Foraging under competition: Evolutionarily stable patch-leaving strategies with random arrival times. 1. Scramble competition

Our objective is to determine the evolutionarily stable strategy [14] that is supposed to drive the behavior of foragers competing for a common patchily distributed resource [16]. Compared to [18], the innovation lies in the fact that random arrival times are allowed. In this first part, we investigate scramble competition: the game still yields simple Charnov-like strategies [4]. Thus we attempt to compute the optimal long-term mean rate gamma* [11] at which resources should be gathered to achieve the maximum expected fitness: the assumed symmetry among foragers allows us to express gamma* as a solution of an implicit equation, independent of the probability distribution of arrival times. A digression on a simple model of group foraging shows that gamma(N)* can be simply computed via the classical graph associated to the marginal value theorem-N is the size of the group.
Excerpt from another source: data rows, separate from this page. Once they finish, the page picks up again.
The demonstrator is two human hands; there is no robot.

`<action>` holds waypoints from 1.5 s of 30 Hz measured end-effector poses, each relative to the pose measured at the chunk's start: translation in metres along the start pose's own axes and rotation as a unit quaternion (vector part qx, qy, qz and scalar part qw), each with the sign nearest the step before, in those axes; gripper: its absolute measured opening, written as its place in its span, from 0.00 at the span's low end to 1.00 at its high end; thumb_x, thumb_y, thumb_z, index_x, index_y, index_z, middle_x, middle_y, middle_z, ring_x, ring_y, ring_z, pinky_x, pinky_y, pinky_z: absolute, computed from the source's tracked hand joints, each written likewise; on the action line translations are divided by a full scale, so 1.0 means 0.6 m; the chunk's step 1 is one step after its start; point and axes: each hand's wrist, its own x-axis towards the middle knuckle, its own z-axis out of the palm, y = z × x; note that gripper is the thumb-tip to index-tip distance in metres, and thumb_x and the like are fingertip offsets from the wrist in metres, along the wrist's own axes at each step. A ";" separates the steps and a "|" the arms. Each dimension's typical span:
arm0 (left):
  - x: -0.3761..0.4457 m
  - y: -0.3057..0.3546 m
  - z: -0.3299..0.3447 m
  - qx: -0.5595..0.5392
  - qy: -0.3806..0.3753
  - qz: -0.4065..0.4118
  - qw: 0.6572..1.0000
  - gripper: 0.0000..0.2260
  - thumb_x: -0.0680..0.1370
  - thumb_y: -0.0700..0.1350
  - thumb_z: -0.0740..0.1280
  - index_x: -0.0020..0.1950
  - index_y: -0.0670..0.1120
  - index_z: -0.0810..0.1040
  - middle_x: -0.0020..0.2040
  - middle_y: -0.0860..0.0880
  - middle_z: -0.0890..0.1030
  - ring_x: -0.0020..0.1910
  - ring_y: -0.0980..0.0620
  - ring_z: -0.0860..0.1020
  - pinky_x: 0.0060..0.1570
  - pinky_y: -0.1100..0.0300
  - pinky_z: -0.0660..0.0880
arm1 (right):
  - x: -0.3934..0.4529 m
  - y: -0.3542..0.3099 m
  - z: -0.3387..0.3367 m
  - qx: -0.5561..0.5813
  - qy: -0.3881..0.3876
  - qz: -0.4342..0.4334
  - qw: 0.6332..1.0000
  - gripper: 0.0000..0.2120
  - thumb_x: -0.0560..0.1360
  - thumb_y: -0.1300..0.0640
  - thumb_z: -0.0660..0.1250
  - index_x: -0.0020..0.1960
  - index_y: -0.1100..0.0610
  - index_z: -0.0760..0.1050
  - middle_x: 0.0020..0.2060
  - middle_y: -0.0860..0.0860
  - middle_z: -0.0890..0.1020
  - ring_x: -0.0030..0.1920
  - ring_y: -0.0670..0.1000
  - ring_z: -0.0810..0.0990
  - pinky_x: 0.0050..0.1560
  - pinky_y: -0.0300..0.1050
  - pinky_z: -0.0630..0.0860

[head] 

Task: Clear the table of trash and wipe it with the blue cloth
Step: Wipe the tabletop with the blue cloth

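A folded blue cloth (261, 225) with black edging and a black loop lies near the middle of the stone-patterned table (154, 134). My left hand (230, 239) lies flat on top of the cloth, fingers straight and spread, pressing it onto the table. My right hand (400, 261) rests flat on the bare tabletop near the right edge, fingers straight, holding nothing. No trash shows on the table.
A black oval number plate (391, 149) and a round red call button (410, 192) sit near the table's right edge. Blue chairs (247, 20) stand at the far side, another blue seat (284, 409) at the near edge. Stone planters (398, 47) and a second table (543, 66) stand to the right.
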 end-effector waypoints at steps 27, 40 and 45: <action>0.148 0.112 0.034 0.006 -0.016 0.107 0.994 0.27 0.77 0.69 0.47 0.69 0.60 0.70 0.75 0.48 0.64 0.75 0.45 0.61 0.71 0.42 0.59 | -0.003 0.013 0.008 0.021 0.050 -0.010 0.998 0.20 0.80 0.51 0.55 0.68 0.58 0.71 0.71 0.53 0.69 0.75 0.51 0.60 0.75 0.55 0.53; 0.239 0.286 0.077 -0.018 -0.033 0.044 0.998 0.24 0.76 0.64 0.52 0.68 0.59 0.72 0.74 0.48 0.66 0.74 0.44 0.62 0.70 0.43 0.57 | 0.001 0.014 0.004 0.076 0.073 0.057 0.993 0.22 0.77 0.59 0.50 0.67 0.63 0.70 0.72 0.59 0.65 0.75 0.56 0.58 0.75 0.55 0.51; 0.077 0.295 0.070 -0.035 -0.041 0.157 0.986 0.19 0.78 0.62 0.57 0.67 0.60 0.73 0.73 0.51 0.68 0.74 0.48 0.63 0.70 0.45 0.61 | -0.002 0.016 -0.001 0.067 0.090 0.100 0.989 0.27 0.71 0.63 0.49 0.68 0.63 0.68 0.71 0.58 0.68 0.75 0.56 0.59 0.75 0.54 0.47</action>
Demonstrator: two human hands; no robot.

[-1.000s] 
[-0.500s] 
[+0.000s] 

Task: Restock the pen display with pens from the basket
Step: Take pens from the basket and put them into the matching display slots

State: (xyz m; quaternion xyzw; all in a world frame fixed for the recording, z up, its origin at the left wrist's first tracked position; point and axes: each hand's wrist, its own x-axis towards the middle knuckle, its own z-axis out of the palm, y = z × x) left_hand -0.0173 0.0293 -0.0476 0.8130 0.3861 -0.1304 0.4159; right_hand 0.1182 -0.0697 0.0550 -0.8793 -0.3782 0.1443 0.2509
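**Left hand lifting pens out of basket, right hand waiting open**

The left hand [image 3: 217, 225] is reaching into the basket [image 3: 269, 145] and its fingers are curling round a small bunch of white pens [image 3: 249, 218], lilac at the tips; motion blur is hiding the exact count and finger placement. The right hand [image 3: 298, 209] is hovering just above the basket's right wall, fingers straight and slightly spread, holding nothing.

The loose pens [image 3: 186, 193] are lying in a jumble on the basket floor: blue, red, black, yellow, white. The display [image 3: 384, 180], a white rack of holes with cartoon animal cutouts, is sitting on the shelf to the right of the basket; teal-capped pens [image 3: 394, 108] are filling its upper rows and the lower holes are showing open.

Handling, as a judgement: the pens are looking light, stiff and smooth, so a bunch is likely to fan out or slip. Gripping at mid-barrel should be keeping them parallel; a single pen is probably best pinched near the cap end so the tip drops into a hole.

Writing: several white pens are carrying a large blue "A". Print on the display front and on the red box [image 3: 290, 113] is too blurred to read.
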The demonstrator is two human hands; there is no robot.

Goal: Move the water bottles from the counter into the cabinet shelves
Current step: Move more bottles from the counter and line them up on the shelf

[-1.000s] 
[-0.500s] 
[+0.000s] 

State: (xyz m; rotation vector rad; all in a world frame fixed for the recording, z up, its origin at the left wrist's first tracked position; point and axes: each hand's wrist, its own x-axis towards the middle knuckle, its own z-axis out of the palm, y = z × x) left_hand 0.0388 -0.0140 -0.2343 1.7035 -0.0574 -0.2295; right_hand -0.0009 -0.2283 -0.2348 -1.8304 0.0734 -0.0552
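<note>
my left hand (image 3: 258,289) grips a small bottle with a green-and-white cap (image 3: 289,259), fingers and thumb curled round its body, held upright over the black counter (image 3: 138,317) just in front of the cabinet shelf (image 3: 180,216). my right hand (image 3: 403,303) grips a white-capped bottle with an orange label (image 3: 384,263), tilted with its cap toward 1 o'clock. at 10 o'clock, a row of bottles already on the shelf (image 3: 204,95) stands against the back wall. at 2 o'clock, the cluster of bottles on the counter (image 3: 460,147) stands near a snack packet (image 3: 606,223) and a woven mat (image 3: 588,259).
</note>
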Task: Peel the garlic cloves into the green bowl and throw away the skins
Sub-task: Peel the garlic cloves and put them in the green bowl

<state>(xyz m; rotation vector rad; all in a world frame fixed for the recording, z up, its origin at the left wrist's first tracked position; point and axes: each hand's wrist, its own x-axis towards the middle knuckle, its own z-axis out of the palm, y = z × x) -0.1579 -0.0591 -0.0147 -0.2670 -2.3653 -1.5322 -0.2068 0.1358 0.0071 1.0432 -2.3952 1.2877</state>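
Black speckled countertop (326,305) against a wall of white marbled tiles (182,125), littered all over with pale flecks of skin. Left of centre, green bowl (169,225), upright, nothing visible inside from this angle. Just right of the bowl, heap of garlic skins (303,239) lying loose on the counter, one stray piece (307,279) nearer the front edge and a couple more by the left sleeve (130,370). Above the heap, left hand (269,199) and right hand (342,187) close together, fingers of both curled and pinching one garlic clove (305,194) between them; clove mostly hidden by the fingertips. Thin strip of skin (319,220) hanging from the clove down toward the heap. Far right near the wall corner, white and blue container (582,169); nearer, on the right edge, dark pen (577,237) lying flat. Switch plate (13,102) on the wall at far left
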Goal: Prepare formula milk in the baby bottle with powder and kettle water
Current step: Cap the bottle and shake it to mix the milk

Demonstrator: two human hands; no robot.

An analytical solution allows us to characterize the decline in efficiency due to group foraging, as opposed to foraging alone: this loss can be relatively low, even in a "bad world," provided that the handling time is relatively long. Back to the original problem, we then assume that the arrivals on the patch follow a Poisson process. Thus we find an explicit expression of gamma* that makes it possible to perform a numerical computation: Charnov's predictions still hold under scramble competition. Finally, we show that the distribution of foragers among patches is not homogeneous but biased in favor of bad patches. This result is in agreement with common observation and theoretical knowledge [1] about the concept of ideal free distribution [12,22].